Variable frame rate-based data augmentation to handle speaking-style variability for automatic speaker verification
Amber Afshan, Jinxi Guo, Soo Jin Park, Vijay Ravi, Alan McCree, and, Abeer Alwan

TL;DR
This paper introduces a variable frame rate data augmentation method to mitigate speaking-style variability in automatic speaker verification, significantly improving performance without requiring multi-style training data.
Contribution
The study proposes an entropy-based variable frame rate technique that normalizes speaking style differences, enhancing speaker verification accuracy across mismatched speaking styles.
Findings
Reduced EER in style-mismatched conditions
Improved robustness to speaking-style variability
Comparable performance to multi-style PLDA adaptation
Abstract
The effects of speaking-style variability on automatic speaker verification were investigated using the UCLA Speaker Variability database which comprises multiple speaking styles per speaker. An x-vector/PLDA (probabilistic linear discriminant analysis) system was trained with the SRE and Switchboard databases with standard augmentation techniques and evaluated with utterances from the UCLA database.

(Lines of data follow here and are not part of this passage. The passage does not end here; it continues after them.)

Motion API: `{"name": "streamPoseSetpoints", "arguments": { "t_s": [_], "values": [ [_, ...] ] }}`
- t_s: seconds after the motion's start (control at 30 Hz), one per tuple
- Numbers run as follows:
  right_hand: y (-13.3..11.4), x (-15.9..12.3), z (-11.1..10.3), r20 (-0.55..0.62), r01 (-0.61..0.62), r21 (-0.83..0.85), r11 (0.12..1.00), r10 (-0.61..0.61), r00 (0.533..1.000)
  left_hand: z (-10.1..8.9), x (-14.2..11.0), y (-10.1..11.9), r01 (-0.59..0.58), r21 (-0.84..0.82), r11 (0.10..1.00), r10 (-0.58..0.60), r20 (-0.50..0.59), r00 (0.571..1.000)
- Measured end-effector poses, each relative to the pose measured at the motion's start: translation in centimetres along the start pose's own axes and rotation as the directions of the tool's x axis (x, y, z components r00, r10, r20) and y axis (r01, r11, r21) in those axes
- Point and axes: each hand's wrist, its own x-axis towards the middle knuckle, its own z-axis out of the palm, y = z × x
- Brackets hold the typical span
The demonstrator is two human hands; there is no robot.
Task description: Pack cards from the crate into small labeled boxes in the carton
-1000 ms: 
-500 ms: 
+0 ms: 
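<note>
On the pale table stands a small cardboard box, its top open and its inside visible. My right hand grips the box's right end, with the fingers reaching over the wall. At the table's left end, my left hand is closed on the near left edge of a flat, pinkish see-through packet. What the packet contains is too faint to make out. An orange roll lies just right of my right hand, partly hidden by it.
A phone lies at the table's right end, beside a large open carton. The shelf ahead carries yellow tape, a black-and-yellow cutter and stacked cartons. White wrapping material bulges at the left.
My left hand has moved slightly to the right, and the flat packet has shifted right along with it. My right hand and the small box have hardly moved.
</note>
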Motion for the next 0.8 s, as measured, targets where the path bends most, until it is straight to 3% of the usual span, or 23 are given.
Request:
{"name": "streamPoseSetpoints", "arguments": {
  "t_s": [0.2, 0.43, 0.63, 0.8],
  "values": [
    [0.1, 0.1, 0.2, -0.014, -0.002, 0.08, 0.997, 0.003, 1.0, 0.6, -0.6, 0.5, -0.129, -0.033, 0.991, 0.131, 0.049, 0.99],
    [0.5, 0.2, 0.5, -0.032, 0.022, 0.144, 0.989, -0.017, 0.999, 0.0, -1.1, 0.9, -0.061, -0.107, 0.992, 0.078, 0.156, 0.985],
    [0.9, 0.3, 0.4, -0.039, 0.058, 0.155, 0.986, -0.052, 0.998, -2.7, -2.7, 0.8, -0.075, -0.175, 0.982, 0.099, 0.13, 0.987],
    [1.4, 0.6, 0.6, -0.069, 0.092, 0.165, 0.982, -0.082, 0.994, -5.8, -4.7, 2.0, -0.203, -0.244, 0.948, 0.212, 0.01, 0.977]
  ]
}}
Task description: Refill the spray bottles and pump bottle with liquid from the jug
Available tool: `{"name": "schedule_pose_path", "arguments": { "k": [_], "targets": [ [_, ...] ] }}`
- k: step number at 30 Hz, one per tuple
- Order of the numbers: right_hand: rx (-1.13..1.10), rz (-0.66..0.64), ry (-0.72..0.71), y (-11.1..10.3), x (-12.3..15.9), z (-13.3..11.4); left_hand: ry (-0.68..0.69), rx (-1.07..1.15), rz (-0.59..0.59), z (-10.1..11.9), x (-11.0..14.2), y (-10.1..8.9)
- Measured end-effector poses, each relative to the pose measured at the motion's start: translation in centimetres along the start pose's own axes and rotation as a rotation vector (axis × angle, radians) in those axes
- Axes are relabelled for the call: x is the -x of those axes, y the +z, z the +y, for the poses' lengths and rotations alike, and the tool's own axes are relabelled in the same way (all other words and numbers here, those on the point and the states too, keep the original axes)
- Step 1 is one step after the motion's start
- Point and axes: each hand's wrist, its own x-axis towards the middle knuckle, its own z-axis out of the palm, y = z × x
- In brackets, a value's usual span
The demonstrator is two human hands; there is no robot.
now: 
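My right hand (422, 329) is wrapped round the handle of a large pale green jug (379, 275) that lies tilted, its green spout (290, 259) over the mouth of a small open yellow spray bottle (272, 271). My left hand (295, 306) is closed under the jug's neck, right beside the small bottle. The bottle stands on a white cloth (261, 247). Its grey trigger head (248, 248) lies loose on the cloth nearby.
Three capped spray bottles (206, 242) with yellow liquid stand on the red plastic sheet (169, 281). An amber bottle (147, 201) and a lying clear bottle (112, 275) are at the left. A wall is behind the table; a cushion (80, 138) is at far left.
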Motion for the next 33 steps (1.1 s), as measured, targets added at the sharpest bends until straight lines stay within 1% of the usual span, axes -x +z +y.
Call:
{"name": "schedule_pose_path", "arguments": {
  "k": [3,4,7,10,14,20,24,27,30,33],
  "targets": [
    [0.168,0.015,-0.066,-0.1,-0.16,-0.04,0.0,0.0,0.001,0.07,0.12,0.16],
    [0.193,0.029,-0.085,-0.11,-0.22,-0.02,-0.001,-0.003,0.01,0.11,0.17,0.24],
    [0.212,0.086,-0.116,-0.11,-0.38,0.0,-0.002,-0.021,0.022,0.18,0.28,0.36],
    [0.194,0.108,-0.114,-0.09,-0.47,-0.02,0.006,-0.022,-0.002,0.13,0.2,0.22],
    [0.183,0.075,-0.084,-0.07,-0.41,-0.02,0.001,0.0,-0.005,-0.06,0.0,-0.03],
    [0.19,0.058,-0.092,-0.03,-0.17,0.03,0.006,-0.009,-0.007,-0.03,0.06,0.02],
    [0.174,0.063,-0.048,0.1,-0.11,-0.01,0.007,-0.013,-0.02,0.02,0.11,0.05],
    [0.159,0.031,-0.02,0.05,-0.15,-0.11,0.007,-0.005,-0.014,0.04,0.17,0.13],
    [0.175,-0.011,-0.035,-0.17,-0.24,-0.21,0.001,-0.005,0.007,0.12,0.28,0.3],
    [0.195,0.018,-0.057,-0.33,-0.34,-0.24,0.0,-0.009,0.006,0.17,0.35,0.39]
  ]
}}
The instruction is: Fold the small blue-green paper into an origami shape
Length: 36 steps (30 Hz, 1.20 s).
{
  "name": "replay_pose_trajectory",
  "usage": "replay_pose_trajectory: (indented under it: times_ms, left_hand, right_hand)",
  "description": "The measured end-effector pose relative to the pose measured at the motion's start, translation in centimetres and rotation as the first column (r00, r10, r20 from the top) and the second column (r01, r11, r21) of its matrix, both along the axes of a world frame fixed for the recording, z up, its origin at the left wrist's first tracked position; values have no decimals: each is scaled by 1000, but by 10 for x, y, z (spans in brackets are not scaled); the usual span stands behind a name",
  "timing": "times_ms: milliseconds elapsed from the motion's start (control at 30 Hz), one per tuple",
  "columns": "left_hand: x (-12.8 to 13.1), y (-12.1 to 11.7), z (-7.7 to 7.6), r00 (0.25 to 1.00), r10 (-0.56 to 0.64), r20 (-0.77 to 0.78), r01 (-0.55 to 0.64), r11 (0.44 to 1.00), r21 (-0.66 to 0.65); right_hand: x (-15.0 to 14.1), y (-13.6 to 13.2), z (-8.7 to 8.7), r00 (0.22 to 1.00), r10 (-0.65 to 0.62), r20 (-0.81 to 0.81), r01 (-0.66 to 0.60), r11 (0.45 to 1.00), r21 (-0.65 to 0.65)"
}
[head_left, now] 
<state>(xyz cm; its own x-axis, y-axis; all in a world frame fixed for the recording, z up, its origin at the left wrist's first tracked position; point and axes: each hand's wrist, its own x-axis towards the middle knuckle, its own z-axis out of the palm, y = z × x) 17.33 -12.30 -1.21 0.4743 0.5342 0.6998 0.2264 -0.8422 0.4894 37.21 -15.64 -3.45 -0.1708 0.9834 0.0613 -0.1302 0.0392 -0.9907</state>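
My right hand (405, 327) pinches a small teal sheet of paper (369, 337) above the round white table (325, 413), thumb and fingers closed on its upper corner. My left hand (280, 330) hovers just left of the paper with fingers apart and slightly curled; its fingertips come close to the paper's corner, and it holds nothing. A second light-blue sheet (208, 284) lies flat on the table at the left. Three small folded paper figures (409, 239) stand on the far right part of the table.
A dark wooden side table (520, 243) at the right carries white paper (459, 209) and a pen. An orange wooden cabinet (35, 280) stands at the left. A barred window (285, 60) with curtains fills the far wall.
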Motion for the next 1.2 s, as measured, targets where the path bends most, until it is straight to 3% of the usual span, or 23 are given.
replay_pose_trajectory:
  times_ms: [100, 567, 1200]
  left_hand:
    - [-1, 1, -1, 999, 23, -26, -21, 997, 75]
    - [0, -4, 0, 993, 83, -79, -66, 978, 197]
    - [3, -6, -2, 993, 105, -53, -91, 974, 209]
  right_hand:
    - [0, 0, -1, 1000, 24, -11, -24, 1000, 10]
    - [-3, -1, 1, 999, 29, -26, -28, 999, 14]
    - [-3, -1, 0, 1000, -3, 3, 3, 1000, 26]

The equal error rate (EER) was low when enrollment and test utterances were of the same style (e.g., 0.98% and 0.57% for read and conversational speech, respectively), but it increased substantially when styles were mismatched between enrollment and test utterances. For instance, when enrolled with conversation utterances, the EER increased to 3.03%, 2.96% and 22.12% when tested on read, narrative, and pet-directed speech, respectively. To reduce the effect of style mismatch, we propose an…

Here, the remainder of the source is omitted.